→ **The task**: Whatever comes before the line containing "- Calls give" stays out; transcribe that line and all that follow to the end of the records exactly, with no pictures.

[Saved entries]
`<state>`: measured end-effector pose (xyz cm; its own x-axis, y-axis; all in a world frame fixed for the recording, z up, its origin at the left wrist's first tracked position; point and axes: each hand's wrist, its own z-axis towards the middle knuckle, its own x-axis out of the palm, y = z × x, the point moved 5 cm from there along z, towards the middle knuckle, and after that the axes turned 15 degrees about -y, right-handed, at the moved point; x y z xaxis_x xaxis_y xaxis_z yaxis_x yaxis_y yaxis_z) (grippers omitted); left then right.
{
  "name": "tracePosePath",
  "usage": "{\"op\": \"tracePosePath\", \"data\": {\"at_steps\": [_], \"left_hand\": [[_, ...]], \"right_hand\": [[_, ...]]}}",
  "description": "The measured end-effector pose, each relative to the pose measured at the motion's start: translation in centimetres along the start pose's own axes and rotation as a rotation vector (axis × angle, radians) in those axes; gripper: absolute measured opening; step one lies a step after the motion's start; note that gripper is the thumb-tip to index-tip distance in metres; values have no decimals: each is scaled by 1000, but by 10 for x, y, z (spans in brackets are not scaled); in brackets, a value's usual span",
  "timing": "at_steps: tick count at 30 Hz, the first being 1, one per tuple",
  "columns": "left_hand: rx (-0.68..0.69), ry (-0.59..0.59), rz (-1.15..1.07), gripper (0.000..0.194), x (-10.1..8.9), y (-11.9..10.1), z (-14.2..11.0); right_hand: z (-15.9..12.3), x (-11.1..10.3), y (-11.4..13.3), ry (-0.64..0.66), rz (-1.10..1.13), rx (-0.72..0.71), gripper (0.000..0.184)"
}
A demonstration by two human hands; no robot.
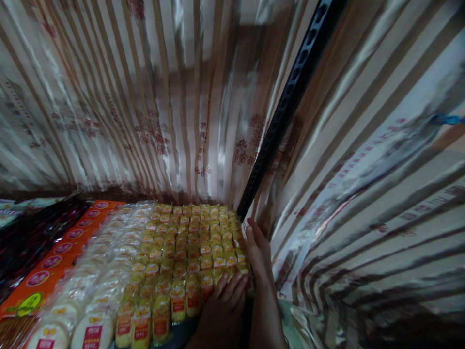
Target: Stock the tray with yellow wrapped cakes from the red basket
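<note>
Rows of small yellow wrapped snack packets (192, 237) with red and white labels stand packed tightly at the middle of the head view. My left hand (225, 298) lies over the front right of these rows, its fingers stretched out on the packets. Along the right edge of the block, my right hand (258, 247) reaches away from me, its fingers extended beside the packets near the foot of a black post. Both hands are open, and neither visibly grips a packet. The picture is dim, so fine contact is hard to make out.
Left of the yellow packets run rows of clear-wrapped white round crackers (95, 327). Beyond them lie an orange printed strip (51, 261) and dark glossy packages (32, 242). A perforated black post (286, 106) slants up behind. Striped, shiny printed sheeting (181, 97) hangs around the back and right.
</note>
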<state>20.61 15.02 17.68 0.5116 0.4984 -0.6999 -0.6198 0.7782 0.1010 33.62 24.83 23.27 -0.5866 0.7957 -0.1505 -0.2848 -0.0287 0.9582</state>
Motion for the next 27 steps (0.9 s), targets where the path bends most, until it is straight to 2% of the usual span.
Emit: {"op": "tracePosePath", "data": {"at_steps": [4, 6, 8, 11, 13, 15, 18, 21, 24, 27], "left_hand": [[-38, 39, -75, 50, 0, -2, -2], [-43, 19, -87, 48, -5, -3, -2], [-18, -20, -80, 47, -11, -4, 0], [16, -50, -78, 47, -17, -4, 1], [33, -71, -105, 44, -22, -5, 1], [59, -58, -150, 39, -28, -9, -2], [57, -23, -236, 33, -48, -21, -15], [-68, 54, -345, 30, -74, -36, -43], [-208, 159, -478, 23, -97, -51, -89], [-394, 297, -497, 21, -105, -54, -145]], "right_hand": [[-25, -36, 10, -260, -28, 9, 52], [-47, -56, 14, -319, -30, 26, 50], [-74, -74, 16, -316, -22, -7, 45], [-124, -95, 17, -191, 11, -160, 38], [-161, -106, 10, -67, -5, -211, 34], [-195, -124, -6, -45, -43, -123, 33], [-232, -155, -33, -27, -86, 85, 35], [-253, -173, -55, 144, -185, 256, 39], [-267, -166, -68, 326, -212, 314, 36], [-285, -134, -76, 535, -205, 313, 30]]}}
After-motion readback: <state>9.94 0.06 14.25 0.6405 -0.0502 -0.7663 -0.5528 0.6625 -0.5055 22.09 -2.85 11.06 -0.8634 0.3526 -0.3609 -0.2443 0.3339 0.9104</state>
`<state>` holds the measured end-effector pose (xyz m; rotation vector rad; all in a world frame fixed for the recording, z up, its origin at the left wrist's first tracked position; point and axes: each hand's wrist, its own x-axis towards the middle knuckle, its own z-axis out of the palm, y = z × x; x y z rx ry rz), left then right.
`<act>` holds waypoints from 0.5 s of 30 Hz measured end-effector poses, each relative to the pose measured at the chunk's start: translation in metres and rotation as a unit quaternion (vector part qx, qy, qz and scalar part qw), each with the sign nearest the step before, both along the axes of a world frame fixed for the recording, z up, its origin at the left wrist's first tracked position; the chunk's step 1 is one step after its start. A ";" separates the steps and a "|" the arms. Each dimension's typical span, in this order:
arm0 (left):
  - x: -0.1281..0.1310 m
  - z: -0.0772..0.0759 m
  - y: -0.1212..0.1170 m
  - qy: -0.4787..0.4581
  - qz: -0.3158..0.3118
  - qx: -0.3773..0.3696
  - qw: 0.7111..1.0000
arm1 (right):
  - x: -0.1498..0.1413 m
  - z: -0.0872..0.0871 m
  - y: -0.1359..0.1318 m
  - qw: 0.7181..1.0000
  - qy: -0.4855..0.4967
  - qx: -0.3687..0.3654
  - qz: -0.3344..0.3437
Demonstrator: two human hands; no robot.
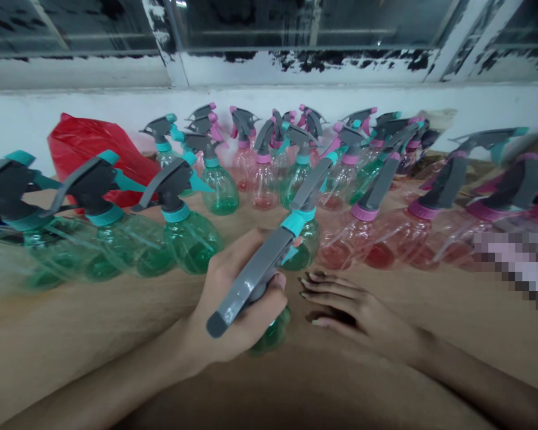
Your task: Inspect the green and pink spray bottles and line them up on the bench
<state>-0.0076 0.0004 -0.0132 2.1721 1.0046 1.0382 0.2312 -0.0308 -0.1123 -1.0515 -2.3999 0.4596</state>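
Beyond the broad brown tabletop [103,319] runs a white wall [18,119]. From the lower left reaches the left forearm [130,370], its hand [244,328] wrapped around a see-through green plastic spray bottle [273,334] with a grey trigger head and turquoise nozzle, just before the row's middle. The right forearm [470,373] enters opposite; the right hand [358,304] is palm down, fingers stretched and slightly parted, near that bottle. A glossy red plastic bag [103,146] stands behind a front row of green bottles [192,239] and pink bottles [381,251], which blocks the way to a crowded bottle cluster [264,191].
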 end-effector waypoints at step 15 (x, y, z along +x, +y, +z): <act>0.002 0.011 -0.001 0.007 -0.012 0.021 1.000 | 0.000 0.000 0.000 1.000 0.016 -0.002 0.003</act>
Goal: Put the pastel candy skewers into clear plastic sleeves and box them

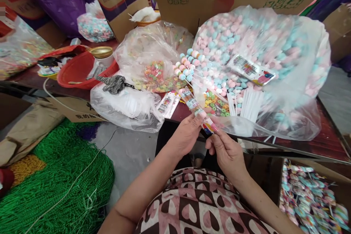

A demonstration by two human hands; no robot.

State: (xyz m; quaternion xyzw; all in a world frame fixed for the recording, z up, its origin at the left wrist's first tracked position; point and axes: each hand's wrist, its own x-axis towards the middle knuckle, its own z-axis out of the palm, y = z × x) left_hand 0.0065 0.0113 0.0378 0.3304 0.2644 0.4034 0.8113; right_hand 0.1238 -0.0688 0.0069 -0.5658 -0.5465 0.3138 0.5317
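Observation:
Between my two hands is a narrow, printed clear candy wrapper (193, 105) with pink and pale pieces showing inside, held slanting over the table's front edge. My left hand (189, 133) closes round its middle. The fingers of my right hand (226, 150) pinch its lower end, which has a colourful print. Just beyond lie skewers of pink, blue and white marshmallows (188, 65). Flat printed wrappers (168, 104) rest left of my hands. To the right, white sticks (251, 106) stand near ring-shaped candies (216, 103) in an open plastic bag.
A big bag of pink and blue marshmallows (219, 40) fills the table's right side, with a stack of wrappers (251, 69) on it. A red basin (79, 71) stands left. Finished-looking wrapped sweets (309, 193) fill a box at lower right; green cord (68, 164) heaps at left.

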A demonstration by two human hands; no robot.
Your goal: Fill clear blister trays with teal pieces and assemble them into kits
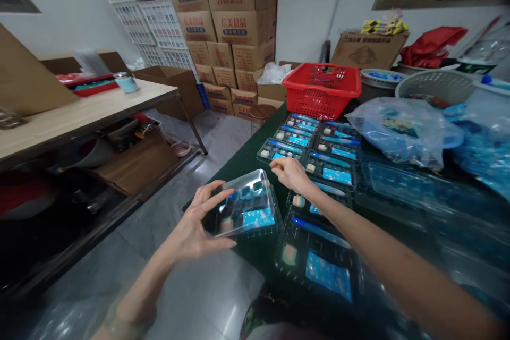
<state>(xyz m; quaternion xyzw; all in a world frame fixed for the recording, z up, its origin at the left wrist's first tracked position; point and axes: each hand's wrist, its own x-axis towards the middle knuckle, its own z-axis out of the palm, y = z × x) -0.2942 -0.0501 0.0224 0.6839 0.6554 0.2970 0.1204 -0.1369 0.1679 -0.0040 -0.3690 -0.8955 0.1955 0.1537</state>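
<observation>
My left hand (197,218) is spread at the left side of a clear plastic tray (258,183), its index finger reaching over the top and its thumb apart below the near edge. The tray sits tilted at the table edge; a blue patterned packet (258,218) and a small pale block (226,224) show through it. My right hand (290,172) is closed in a pinch over the table, beside a filled tray (283,150). Anything between its fingertips is hidden. Several filled trays stand in two rows, each with a blue pen (319,231), a small striped block (289,254) and a blue packet (329,274).
A red basket (322,90) stands at the table's far end. Bagged goods (402,127) and a grey basket (438,87) are on the right, behind clear trays (406,186). Stacked cartons (233,5) line the back. A wooden table (155,93) stands left.
</observation>
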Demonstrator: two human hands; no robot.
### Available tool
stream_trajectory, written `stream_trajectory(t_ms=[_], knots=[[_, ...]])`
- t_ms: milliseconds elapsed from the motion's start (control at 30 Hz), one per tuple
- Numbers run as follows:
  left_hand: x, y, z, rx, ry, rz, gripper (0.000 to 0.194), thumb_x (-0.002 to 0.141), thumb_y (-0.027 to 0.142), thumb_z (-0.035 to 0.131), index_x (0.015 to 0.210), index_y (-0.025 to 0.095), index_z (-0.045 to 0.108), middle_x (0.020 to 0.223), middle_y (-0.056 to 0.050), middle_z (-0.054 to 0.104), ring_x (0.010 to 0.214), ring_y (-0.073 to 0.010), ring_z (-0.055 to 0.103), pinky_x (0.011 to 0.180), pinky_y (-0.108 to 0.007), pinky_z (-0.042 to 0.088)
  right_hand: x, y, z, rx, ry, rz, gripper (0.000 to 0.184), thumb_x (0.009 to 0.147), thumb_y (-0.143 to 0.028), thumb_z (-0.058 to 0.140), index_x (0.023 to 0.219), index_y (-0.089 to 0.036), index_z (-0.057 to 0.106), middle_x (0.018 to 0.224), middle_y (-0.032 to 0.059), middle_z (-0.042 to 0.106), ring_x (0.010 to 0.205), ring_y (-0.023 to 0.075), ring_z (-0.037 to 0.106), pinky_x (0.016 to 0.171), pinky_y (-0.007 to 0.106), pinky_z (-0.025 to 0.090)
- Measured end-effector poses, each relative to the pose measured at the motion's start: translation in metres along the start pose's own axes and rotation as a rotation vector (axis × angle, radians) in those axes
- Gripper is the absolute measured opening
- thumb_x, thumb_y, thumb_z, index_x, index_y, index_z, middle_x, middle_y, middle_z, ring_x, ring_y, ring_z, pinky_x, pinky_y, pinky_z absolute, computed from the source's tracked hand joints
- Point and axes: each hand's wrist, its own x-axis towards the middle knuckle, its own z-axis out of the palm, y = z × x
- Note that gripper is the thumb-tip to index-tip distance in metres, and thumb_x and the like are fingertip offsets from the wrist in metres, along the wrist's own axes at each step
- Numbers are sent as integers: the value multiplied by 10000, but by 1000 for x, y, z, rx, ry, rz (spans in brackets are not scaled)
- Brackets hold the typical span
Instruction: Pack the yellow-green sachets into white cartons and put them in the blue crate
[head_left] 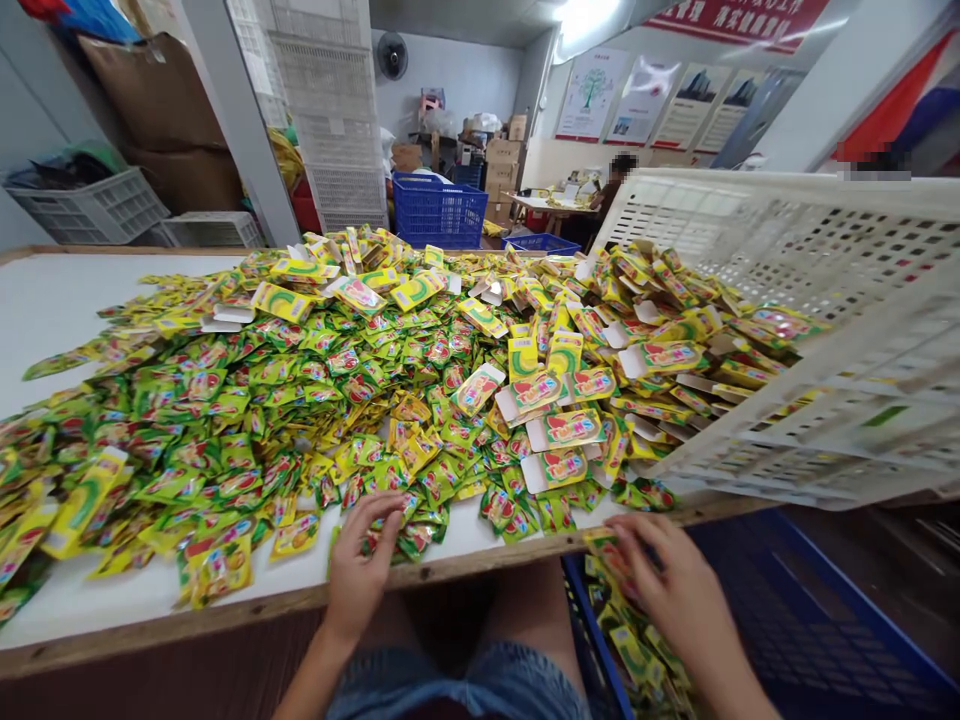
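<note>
My left hand point(361, 555) is at the table's front edge, its fingers and thumb curled round a green sachet point(370, 541) that is mostly hidden. More green sachets point(420, 535) with a red fruit print lie right beside it. Past the edge on the right, my right hand point(667, 572) is closed on a small yellow box point(609, 556), partly covered by the fingers. Below that hand, a blue crate point(600, 640) holds several yellow boxes point(634, 655). Open-ended yellow cartons point(566, 430) lie on the heap between and beyond my hands.
A large pile of green and yellow sachets point(247, 400) spreads over the white table point(45, 300). At right, a white perforated crate point(750, 450) lies tipped with cartons spilling out. Behind are a blue basket point(439, 212), stacked white crates point(330, 120) and a person at another table point(551, 203).
</note>
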Motion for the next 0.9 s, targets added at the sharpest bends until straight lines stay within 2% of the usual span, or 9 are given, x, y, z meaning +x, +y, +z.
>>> stream_trajectory(t_ms=[67, 133, 200, 300, 367, 467, 667, 767, 900], knots=[[5, 3, 1, 4, 23, -2, 132, 846, 216, 549, 931, 225, 650, 987, -40, 647, 1000, -194, 575, 941, -341, 406, 5, 23, -10, -160, 40, 46, 223, 845, -364, 489, 899, -209, 640, 901, 83, 635, 863, 255, 572, 795, 389, 431], [5, 8, 7, -14, -10, 8, 131, 847, 215, 544, 927, 222, 647, 983, -43, 647, 991, -195, 578, 920, -334, 420, 16, 30, 1, -227, 25, 24, 224, 836, -327, 494, 964, -199, 626, 954, 89, 635, 893, 256, 558, 799, 387, 425], [3, 13, 14, -35, -76, 30, 127, 848, 211, 540, 917, 223, 647, 977, -43, 651, 988, -197, 583, 905, -330, 430, 30, 25, 24, -267, -35, -57, 282, 814, -210, 487, 1077, -202, 590, 1087, 86, 613, 965, 254, 530, 810, 376, 412], [-5, 16, 19, -36, -152, 39, 127, 852, 204, 537, 915, 227, 644, 969, -39, 661, 983, -194, 590, 932, -342, 414, 52, 11, 57, -377, -96, -171, 573, 724, -21, 444, 1249, -245, 490, 1269, 55, 527, 1018, 250, 482, 814, 373, 385], [-10, 15, 17, -25, -170, 19, 126, 855, 204, 535, 916, 225, 643, 961, -42, 664, 973, -194, 594, 939, -350, 409, 64, 6, 67, -444, -122, -216, 648, 695, 24, 422, 1271, -269, 470, 1270, 45, 524, 980, 251, 478, 783, 373, 378], [-15, 12, 14, -28, -173, -9, 129, 856, 210, 534, 923, 220, 644, 956, -51, 664, 965, -202, 598, 908, -347, 434, 74, 3, 65, -445, -141, -260, 558, 713, -14, 461, 1223, -237, 501, 1186, 73, 558, 950, 268, 474, 771, 391, 375], [-21, 22, 33, -174, -196, -94, 299, 843, 232, 558, 1142, 233, 567, 1149, -81, 617, 1047, -215, 585, 919, -350, 454, 51, -44, 66, 29, -52, -251, 489, 789, -233, 575, 1249, -201, 412, 1194, 120, 497, 1103, 284, 442, 904, 440, 374], [-21, 28, 45, -352, -209, -132, 538, 819, 265, 595, 1324, 236, 411, 1348, -101, 495, 1225, -244, 473, 1021, -383, 386, 24, -85, 78, 388, -232, -261, 505, 788, -196, 582, 1256, -238, 398, 1233, 88, 491, 1147, 231, 450, 940, 374, 398], [-17, 24, 39, -409, -53, -238, 356, 831, 299, 579, 1174, 205, 566, 1216, -84, 609, 1155, -242, 539, 996, -355, 411, 19, -118, 91, 604, -473, -338, 436, 815, -150, 564, 1226, -265, 479, 1203, 44, 557, 1095, 180, 514, 916, 313, 422]])
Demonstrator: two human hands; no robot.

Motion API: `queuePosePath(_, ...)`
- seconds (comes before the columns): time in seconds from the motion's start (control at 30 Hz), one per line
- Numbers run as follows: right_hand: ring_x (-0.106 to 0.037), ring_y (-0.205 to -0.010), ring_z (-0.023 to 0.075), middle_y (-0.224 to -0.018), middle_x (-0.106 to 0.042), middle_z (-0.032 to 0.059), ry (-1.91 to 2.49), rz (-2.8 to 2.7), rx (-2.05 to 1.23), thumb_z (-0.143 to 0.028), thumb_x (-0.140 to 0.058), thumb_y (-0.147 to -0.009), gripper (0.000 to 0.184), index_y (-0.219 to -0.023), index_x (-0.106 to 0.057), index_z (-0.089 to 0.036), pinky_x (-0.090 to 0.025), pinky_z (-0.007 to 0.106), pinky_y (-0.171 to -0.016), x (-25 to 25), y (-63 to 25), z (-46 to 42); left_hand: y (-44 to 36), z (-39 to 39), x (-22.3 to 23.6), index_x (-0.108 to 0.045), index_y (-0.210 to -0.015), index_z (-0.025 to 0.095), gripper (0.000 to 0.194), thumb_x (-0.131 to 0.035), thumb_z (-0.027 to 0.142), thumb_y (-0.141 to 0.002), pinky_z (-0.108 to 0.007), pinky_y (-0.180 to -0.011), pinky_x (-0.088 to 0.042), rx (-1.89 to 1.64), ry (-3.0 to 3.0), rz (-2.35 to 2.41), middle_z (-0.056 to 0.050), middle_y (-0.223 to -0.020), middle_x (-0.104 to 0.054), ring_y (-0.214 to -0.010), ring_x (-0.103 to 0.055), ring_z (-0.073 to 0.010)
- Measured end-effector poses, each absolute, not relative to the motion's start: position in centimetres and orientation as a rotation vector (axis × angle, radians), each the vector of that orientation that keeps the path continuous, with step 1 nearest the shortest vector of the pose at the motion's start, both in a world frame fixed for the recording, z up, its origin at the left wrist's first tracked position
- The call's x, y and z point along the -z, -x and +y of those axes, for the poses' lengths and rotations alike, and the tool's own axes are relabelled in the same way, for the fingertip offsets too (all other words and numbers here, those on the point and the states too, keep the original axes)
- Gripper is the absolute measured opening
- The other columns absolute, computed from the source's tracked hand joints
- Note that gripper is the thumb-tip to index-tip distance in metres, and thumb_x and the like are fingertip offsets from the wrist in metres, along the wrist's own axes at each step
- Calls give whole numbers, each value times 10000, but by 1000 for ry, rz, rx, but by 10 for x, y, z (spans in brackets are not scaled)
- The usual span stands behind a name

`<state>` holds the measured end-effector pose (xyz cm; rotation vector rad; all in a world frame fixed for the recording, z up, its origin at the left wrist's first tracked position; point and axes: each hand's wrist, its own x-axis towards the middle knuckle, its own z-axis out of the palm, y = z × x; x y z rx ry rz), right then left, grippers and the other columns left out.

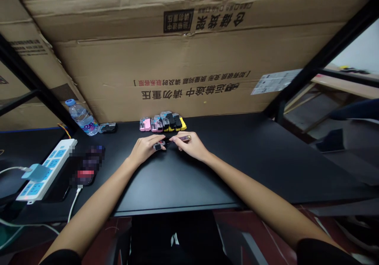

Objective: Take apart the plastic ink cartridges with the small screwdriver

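At the middle of the black table, my left hand [143, 149] is closed on a small cartridge-like case [159, 145], part clear and part black, which rests on or just above the tabletop. My right hand [192, 145] grips a slim pen-shaped tool [185, 138] with a brass-coloured end. The tool's dark front end points toward the case; whether it touches cannot be made out. Just beyond my hands stands a row of similar cases, among them a pink case [145, 124], a black case [177, 121] and a yellow case [182, 124].
A large cardboard box [189, 59] walls off the table's back. To the left are a water bottle [84, 119], another dark case [108, 128], a phone [90, 164] on a cable, and a white power strip [49, 168] with a blue charger [37, 173]. Black frame posts flank the table [251, 162].
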<state>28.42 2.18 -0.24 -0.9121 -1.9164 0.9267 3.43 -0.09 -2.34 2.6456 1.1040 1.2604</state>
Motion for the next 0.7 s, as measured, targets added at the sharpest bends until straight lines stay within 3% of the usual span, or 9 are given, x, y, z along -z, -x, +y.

→ **Solution**:
- Calls give whole numbers, each value times 10000, but by 1000 for ry, rz, rx, but by 10 for x, y, z (spans in brackets are not scaled)
- The usual span stands behind a name

`<state>` holds the measured end-effector pose (xyz cm; rotation vector rad; all in a world frame fixed for the recording, z up, its origin at the left wrist's first tracked position; point and axes: each hand's wrist, its own x-axis towards the middle knuckle, its own z-axis out of the palm, y = z × x; x y z rx ry rz), right then left, grippers and the other columns left out.


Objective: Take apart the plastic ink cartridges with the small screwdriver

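At the middle of the black table, my left hand [143, 149] is closed on a small cartridge-like case [159, 145], part clear and part black, which rests on or just above the tabletop. My right hand [192, 145] grips a slim pen-shaped tool [185, 138] with a brass-coloured end. The tool's dark front end points toward the case; whether it touches cannot be made out. Just beyond my hands stands a row of similar cases, among them a pink case [145, 124], a black case [177, 121] and a yellow case [182, 124].
A large cardboard box [189, 59] walls off the table's back. To the left are a water bottle [84, 119], another dark case [108, 128], a phone [90, 164] on a cable, and a white power strip [49, 168] with a blue charger [37, 173]. Black frame posts flank the table [251, 162].
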<state>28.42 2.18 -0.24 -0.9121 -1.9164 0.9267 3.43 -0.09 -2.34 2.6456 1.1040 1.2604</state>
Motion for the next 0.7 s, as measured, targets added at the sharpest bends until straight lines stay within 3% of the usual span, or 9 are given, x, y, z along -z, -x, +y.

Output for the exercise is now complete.